Posted by: Latreece Barnes
May 01, 2016
Essential questions are thought provoking and engage the learner in discussion. They allow the learner to make connections with prior learning or personal experiences.
Posted by: Doug Brown
Sep 29, 2016
Lesson Essential Questions act as the roadmap for the daily lesson and offers students the opportunity to access that roadmap through out the unit.
Posted by: Angie
Oct 06, 2016
The essential question gets the student thinking as soon as he enters the room.
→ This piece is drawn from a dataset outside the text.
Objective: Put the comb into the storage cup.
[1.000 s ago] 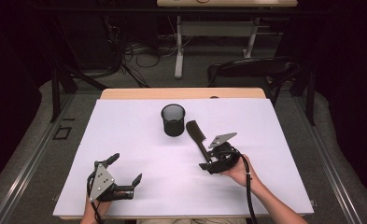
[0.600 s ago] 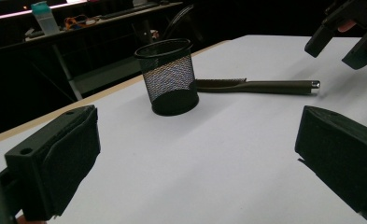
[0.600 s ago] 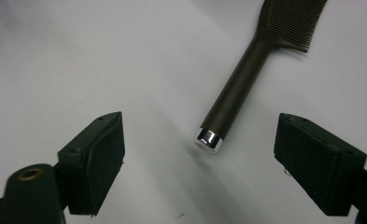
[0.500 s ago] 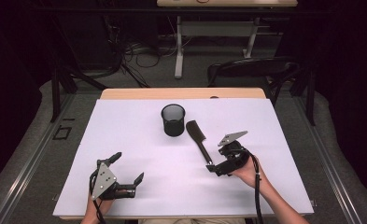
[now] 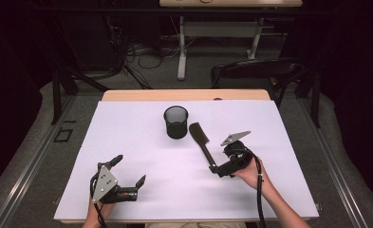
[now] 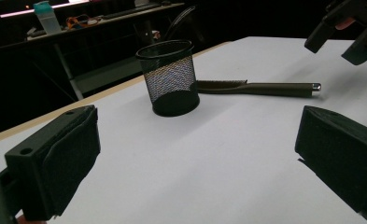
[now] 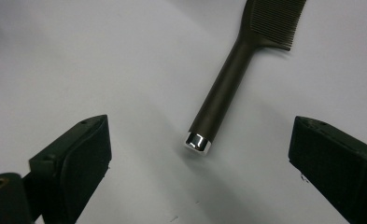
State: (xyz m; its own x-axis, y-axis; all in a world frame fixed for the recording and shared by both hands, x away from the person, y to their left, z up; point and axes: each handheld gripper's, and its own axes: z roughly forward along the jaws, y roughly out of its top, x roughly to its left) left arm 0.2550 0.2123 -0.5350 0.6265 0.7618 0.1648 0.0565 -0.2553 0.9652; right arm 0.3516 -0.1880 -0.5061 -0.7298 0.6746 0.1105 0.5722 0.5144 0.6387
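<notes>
the right gripper (image 7: 200, 172) has just spread its jaws, empty, releasing the dark brown plastic comb (image 5: 202, 143) flat right of the black mesh cup (image 5: 176, 122); left gripper (image 5: 127, 178) rests with jaws apart.

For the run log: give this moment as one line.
right tool: open, jaws just opened, nothing gripped | comb: flat on table, beside mesh cup | left tool: open

Comb (image 5: 200, 140) lies flat beside mesh cup (image 5: 176, 122), right gripper (image 5: 217, 170) opening.
</notes>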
What are the steps to get to the answer? How will I improve as I move in that direction? What will be the final product?
Posted by: Susan Repasky
Oct 22, 2016
I have used essential questions for so long that I can't imagine starting a topic without one.
Posted by: kim
Oct 23, 2016
Essential question really helps students to focus and retain information
Posted by: Ruth Mausteller
Oct 24, 2016
The Essential Question is an extremely important part of your lesson. We have worked hard to ensure that our Essential Questions come directly from the standards we are using to drive our instruction. By doing this, we are increasing the likelihood that students will achieve success in meeting the standards.
Posted by: Leslie
Oct 30, 2016
Essential questions bring focus to both the teacher and student as content is being delivered. They serve as a valuable tool for checking understanding and provide a framework for students to express their learning.